Le «contrat du siècle» échappe à la France

La Chine n'a pas été mentionnée dans le communiqué conjoint des dirigeants australien, américain et britannique, qui évoque la «paix et la stabilité dans la région indo-pacifique». Mais il ne fait aucun doute que la nouvelle alliance vise d'abord à faire face aux ambitions régionales de Pékin. Joe Biden répète depuis son élection qu'il entend se confronter à la Chine, comme son prédécesseur Donald Trump, mais de manière très différente, sans s'enfermer dans un face-à-face.

Le 15 septembre, il a ainsi dit vouloir «investir dans notre plus grande source de force, nos alliances» et vouloir «les mettre à jour pour mieux faire face aux menaces d'aujourd'hui et de demain». Le président américain réunit d'ailleurs le 24 septembre à Washington les Premiers ministres australien, indien et japonais pour relancer un format diplomatique, le «Quad», qui végétait depuis plusieurs années. Quant à Scott Morrisson, il a affirmé ce 16 septembre, après l'annonce du pacte, qu'il lançait une «invitation ouverte» au dialogue au président chinois Xi Jinping.

Mais l'annonce de la veille, malgré les précautions de langage de Joe Biden, risque bel et bien de jeter un froid sur une autre alliance, celle avec la France, puisqu'elle a torpillé ce qui était parfois qualifié de «contrat du siècle» pour l'industrie de défense française. Le français Naval Group avait été sélectionné en 2016 par Canberra pour fournir 12 sous-marins à propulsion conventionnelle (non nucléaire) dérivés des futurs sous-marins nucléaires français Barracuda.
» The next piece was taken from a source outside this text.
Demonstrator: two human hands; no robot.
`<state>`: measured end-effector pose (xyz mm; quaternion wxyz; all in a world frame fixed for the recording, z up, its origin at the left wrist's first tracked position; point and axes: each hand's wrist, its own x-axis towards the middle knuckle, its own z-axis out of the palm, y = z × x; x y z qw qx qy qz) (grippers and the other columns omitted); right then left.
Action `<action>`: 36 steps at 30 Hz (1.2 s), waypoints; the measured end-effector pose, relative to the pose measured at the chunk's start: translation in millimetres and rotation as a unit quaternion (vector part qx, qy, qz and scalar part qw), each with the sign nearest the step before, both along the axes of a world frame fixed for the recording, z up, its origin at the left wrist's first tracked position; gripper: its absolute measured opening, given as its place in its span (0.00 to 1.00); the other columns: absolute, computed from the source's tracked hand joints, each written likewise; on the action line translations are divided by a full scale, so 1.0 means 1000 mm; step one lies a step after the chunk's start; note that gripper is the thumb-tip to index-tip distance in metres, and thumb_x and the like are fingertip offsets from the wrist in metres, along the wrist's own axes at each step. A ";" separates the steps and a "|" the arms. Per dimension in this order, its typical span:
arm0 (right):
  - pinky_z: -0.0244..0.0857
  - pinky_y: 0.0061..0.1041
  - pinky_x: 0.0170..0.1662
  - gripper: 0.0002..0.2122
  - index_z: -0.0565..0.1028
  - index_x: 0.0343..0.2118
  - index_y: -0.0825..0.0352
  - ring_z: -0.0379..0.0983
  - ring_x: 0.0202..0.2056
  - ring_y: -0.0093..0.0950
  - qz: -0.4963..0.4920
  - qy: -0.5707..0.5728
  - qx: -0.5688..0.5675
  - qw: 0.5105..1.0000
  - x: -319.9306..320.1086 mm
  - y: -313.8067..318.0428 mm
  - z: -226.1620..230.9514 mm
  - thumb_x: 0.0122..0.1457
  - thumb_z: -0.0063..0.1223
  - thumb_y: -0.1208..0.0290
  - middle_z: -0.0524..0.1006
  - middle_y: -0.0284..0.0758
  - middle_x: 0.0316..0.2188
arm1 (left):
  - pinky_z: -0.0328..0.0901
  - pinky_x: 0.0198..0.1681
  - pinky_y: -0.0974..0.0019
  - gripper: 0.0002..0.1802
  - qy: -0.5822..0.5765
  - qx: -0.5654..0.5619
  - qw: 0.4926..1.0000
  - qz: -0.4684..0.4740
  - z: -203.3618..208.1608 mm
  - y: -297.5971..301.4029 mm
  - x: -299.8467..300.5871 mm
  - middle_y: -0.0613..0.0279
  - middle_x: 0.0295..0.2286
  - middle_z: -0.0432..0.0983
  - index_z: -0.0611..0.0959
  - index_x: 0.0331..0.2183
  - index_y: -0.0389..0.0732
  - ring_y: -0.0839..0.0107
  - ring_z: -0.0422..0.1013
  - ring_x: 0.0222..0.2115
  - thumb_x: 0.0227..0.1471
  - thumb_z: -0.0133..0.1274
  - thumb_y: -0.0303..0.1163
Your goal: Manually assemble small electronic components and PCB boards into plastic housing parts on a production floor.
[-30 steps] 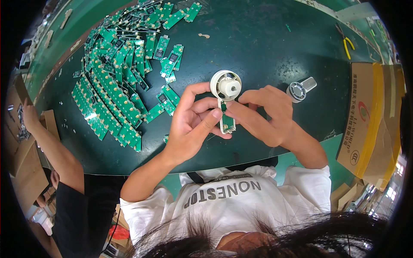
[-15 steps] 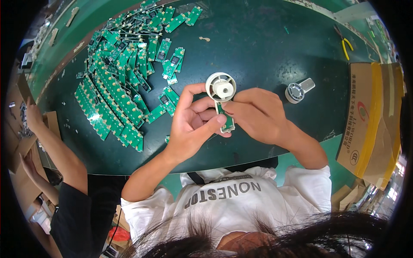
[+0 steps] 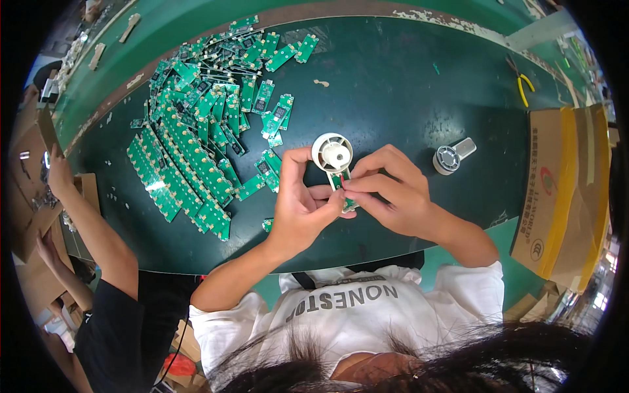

D'un montant de 50 milliards de dollars australiens (31 milliards d'euros) à la signature, la valeur de ce contrat est estimé actuellement à 90 milliards de dollars australiens en raison de dépassement de coûts et d'effets de change. «La décision que nous avons prise de ne pas continuer avec les sous-marins de classe Attack et de prendre un autre chemin n'est pas un changement d'avis, c'est un changement de besoin», a assuré le Premier ministre australien.